Distribution and evolution of free energy quantifiers. a: probability distribution for the DNAi-resource binding free energy computed by NUPACK, p(⟨ΔGDR⟩), for the initial population (grey shading), for the final population (random choice of 1000 DNAi - cyan columns, top 10 most populous sequences - black columns). b: time evolution, expressed in cycles, for various mean free energies⟨ΔG⟩, normalized to their value computed on pools of random sequences. All ⟨ΔG⟩ are computed by NUPACK on sets of 1000 individuals: ΔGDR (blue dots); unimolecular self interaction ⟨ΔGself⟩ (green dots); bimolecular mutual DNAi interaction ⟨ΔGDD⟩ (red dots); mutual, self-subtracted interaction ⟨ΔΔG⟩ (yellow dots). c: scatter plot of ⟨ΔGself⟩ vs. ΔGDR computed for 1000 DNAi in the final population (blue squares). Red dots mark the point relative to the 10 most populous sequences, as identified by the labels. Note that the x-axis scale of panels a and c is the same, enabling identifying sequences. d: scatter plot computed on 104 DNAi pairs from the final population comparing ΔGselfj + ΔGself,l and ΔGDD,kl (green squares).

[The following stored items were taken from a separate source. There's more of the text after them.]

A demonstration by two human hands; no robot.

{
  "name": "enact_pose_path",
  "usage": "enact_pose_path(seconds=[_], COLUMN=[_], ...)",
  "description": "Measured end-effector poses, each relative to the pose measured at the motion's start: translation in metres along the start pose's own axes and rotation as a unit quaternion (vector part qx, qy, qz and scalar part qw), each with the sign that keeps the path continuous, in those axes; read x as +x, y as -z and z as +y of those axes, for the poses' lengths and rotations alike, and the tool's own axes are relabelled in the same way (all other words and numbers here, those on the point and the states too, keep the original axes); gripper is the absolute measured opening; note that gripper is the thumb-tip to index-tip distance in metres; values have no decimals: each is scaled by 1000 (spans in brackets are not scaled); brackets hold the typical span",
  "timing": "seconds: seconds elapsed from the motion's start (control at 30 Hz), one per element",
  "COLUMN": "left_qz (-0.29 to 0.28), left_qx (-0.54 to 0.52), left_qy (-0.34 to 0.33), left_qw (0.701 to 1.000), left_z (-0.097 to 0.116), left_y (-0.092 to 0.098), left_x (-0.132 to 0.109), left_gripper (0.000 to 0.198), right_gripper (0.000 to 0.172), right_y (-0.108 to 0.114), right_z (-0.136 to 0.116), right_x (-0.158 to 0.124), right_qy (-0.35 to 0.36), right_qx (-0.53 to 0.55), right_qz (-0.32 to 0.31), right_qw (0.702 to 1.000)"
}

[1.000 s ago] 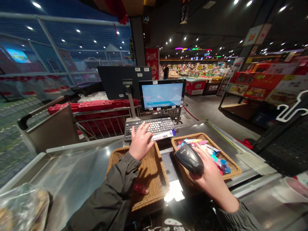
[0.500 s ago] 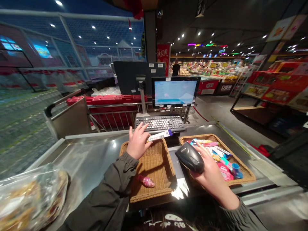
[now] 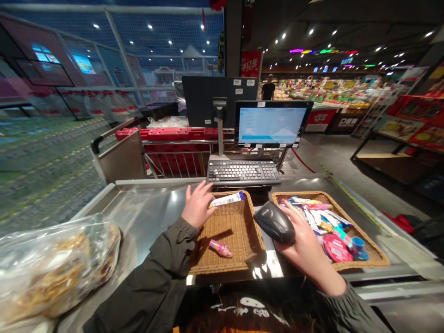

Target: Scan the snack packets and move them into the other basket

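My left hand (image 3: 197,206) pinches one end of a slim white packet (image 3: 227,200) with a purple tip and a barcode, holding it over the back of the left wicker basket (image 3: 211,226). A small pink wrapped sweet-like item (image 3: 220,248) lies at the bottom of that basket. In my right hand (image 3: 307,247) is a black handheld barcode scanner (image 3: 274,223), its head angled toward the left basket. Beside and partly behind this hand stands the right wicker basket (image 3: 373,263). It holds several colourful packets, a round pink pack (image 3: 336,247) and a blue cup-shaped piece (image 3: 359,247).
A keyboard (image 3: 244,171) and a lit monitor (image 3: 272,124) stand behind the baskets. Clear bags of food (image 3: 65,273) lie on the metal counter (image 3: 145,203) at left. A metal cart (image 3: 173,159) is behind the counter, and a person (image 3: 268,88) stands in the distance.
The view has swung left and slightly down. Against the keyboard and basket, my left hand with the packet has come lower and nearer. My right hand still grips the scanner.
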State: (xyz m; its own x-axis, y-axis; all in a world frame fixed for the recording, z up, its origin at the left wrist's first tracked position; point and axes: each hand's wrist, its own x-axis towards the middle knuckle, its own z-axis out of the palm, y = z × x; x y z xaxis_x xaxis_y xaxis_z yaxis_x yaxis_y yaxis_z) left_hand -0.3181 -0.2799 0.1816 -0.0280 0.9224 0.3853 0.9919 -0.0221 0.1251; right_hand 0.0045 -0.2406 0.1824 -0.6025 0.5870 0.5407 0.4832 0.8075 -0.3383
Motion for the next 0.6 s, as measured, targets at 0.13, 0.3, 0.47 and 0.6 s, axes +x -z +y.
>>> enact_pose_path(seconds=[0.13,0.3,0.47,0.6], left_qz=[-25,-71,-145,-210], left_qx=[-3,4,-4,-17], left_qy=[7,11,2,-5], left_qw=[1000,997,989,978], left_z=[-5,-9,-12,-12], left_y=[-3,-10,-22,-34], left_x=[-8,-22,-39,-51], left_gripper=[11,12,12,11], right_gripper=[45,48,43,42], right_y=[-3,-9,-12,-12], right_z=[-4,-7,-10,-14], right_x=[2,0,0,2], right_qy=[2,-10,-5,0], right_qx=[-1,11,19,18], right_qz=[-17,-44,-61,-70], right_qw=[1000,999,998,997])
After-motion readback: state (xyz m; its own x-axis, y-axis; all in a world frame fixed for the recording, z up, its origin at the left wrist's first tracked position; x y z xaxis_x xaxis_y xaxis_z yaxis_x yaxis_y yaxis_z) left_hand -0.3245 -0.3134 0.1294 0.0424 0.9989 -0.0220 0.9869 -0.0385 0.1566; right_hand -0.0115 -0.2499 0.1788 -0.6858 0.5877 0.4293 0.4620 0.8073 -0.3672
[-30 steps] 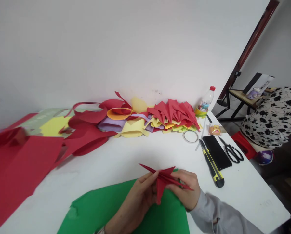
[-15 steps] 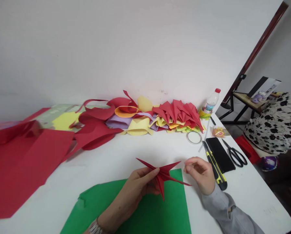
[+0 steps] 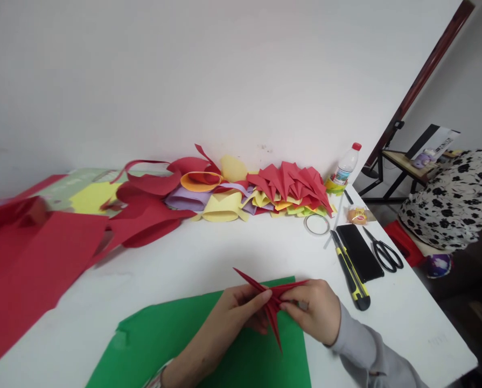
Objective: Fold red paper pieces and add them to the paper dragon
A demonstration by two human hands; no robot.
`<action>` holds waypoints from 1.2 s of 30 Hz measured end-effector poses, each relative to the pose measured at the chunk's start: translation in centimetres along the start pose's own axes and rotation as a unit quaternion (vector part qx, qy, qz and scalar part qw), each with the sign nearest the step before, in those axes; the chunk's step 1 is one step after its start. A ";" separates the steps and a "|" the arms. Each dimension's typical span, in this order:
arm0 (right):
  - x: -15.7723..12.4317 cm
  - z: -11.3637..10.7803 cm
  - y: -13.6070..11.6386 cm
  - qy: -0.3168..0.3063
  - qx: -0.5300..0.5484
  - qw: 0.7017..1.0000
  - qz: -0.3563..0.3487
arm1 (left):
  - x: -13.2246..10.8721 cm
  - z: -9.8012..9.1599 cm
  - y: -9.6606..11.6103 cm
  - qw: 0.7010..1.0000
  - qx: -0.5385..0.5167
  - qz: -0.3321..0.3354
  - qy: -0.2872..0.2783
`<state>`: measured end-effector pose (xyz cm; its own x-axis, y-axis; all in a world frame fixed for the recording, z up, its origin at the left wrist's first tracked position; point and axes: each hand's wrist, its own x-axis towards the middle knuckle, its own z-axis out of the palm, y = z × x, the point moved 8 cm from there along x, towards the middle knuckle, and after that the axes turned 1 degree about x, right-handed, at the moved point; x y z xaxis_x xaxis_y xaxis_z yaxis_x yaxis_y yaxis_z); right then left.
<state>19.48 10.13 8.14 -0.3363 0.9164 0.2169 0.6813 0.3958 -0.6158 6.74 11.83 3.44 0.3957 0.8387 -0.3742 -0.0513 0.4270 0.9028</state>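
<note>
A folded red paper star (image 3: 273, 318) with long narrow points is held above a green paper sheet (image 3: 163, 334). My left hand (image 3: 244, 310) is closed on the star's left side, thumb on top near its centre. On the other side, my right hand (image 3: 315, 310) pinches the star close to its middle, with thumb and forefinger at one of its points. Parts of the star are hidden behind the fingers of both hands.
To the right lie a yellow-black utility knife (image 3: 351, 272), a black phone (image 3: 361, 252), scissors (image 3: 387, 256) and a tape roll (image 3: 316, 224). Along the wall are folded red paper stars (image 3: 291, 183), coloured paper pieces (image 3: 224, 207), red sheets (image 3: 58, 253) and a bottle (image 3: 346, 166).
My right hand has moved left from beside the star and taken hold of it. The star has turned slightly in my left hand. The view has shifted a little.
</note>
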 end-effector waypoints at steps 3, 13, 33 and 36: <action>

Red dots mark the pair formed by the 10 most populous sequences, some of which identified by labels. With respect to the condition ΔGDD,kl = ⟨ ΔGself⟩,j + ⟨ ΔGself⟩,l (black line), data are on average displaced by ΔΔG ∼ 7.5 kcal/mol (yellow arrow). The online version of this article includes the following figure supplement(s) for Figure 3: Figure 3-figure supplement 1. Three examples of different relative positions for sequence-sequence attachment. Figure 3-figure supplement 2. Scheme of target-consumer interaction, from a combinatorial standpoint. Figure 3-figure supplement 3. Null model without threshold, analytical and simulated, with an even and uneven nucleotides distribution. Figure 3-figure supplement 4. Null model with/without threshold, simulated and analytical.

Natural history of DNAi species. a: fraction F of {DNAi} that belong to a choice of specific species as a function of the ADSE cycles, in linear (left) and logarithmic (right) scale. Arrows connect the initial condition (one individual per species) to the earliest detection via sequencing, across the 6 order of magnitudes gap (grey shading) between the population of DNAi survived at each cycle and the amount of sequenced DNAi. The same growth is assumed for species 12.1, suggesting its appearance by mutation occurred at generation 9. b-f: self interactions (b1, c1, e1), resource interactions (b2, c2, e2, d1, d2) and mutual interactions (b3, c3, e3, d1, d2, f) of selected species, sketched as per the NUPACK output. Nucleobases color coded (G -black, C - blue, A - green, T - red). Paired bases are connected. Double and single stand regions are represented as straight and curved, respectively. As in Figure 1a, terminal blocks of DNAi are marked as graphic double helices colored according to the legend of panel a, and beads as sketched yellow spheres. Yellow shading: section of DNAi complementary to resources. Pink frames: regions of hybridization between DNAi. b: interactions involving species 13.0 including its homodimerization (b3). c: interactions involving species 8.0, including its binding to 13.0 (c3). e: interactions involving species 12.1, including its homodimerization (e3). d and f: DNAi heterodimers interactions suggesting parasitism (d1), and possibly mutualism (d2) and mutual damage (f). The online version of this article includes the following figure supplement(s) for Figure 4: Figure 4-figure supplement 1. Evolution of the intra-species interaction strengths (⟨ΔGpp⟩). Figure 4-figure supplement 2. 2D probability for a consumer, shown at different experimental cycles, to have a given ⟨ω⟩ jointly with a given attachment coordinate to a target strand.